▶ Problem description:
Leaving out the images, please reproduce each line below exactly.

▶ Recorded data:
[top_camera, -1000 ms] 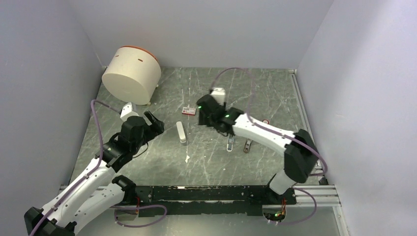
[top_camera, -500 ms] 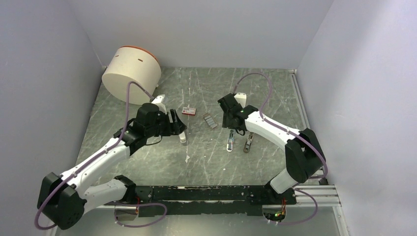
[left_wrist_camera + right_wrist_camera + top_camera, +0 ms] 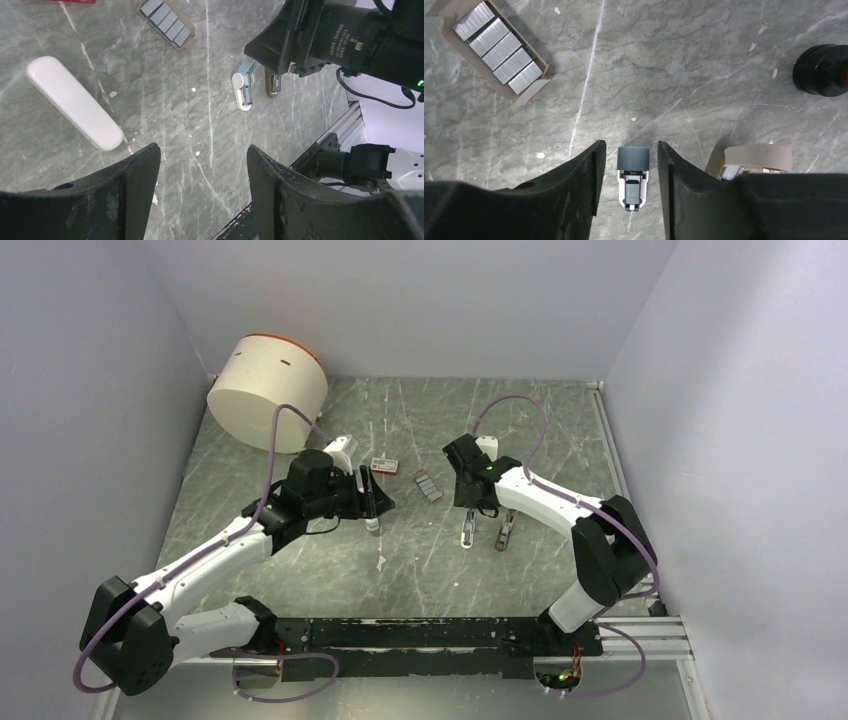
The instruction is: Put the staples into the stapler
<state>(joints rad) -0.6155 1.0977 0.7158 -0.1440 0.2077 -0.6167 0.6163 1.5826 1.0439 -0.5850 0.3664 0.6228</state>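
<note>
The red staples box (image 3: 383, 466) lies flat at mid-table; only its edge shows in the left wrist view (image 3: 70, 1). A brown inner tray of staple strips (image 3: 427, 486) lies to its right, also in the wrist views (image 3: 165, 22) (image 3: 499, 45). The stapler, a slim white bar (image 3: 370, 512) (image 3: 75, 102), lies on the table. My left gripper (image 3: 374, 498) (image 3: 202, 150) is open and empty just right of the bar's near end. My right gripper (image 3: 470, 502) (image 3: 630, 146) is open, its fingers either side of a small white and grey device (image 3: 632, 175).
A tan device (image 3: 505, 530) (image 3: 754, 157) lies beside the white and grey one (image 3: 468, 530). A black round object (image 3: 824, 70) sits to the right. A large cream cylinder (image 3: 267, 390) stands at the back left. Walls close in three sides.
My left arm has swung forward and right to the white bar. My right arm has pulled back right from the red box, uncovering the tray of staple strips, and now hovers over the small devices.
</note>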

▶ Exercise answer:
[top_camera, -1000 ms] 
[top_camera, -500 ms] 
[left_wrist_camera + right_wrist_camera + top_camera, +0 ms] 
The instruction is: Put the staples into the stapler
<state>(joints rad) -0.6155 1.0977 0.7158 -0.1440 0.2077 -0.6167 0.6163 1.5826 1.0439 -0.5850 0.3664 0.6228</state>
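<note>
The red staples box (image 3: 383, 466) lies flat at mid-table; only its edge shows in the left wrist view (image 3: 70, 1). A brown inner tray of staple strips (image 3: 427, 486) lies to its right, also in the wrist views (image 3: 165, 22) (image 3: 499, 45). The stapler, a slim white bar (image 3: 370, 512) (image 3: 75, 102), lies on the table. My left gripper (image 3: 374, 498) (image 3: 202, 150) is open and empty just right of the bar's near end. My right gripper (image 3: 470, 502) (image 3: 630, 146) is open, its fingers either side of a small white and grey device (image 3: 632, 175).
A tan device (image 3: 505, 530) (image 3: 754, 157) lies beside the white and grey one (image 3: 468, 530). A black round object (image 3: 824, 70) sits to the right. A large cream cylinder (image 3: 267, 390) stands at the back left. Walls close in three sides.
My left arm has swung forward and right to the white bar. My right arm has pulled back right from the red box, uncovering the tray of staple strips, and now hovers over the small devices.
</note>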

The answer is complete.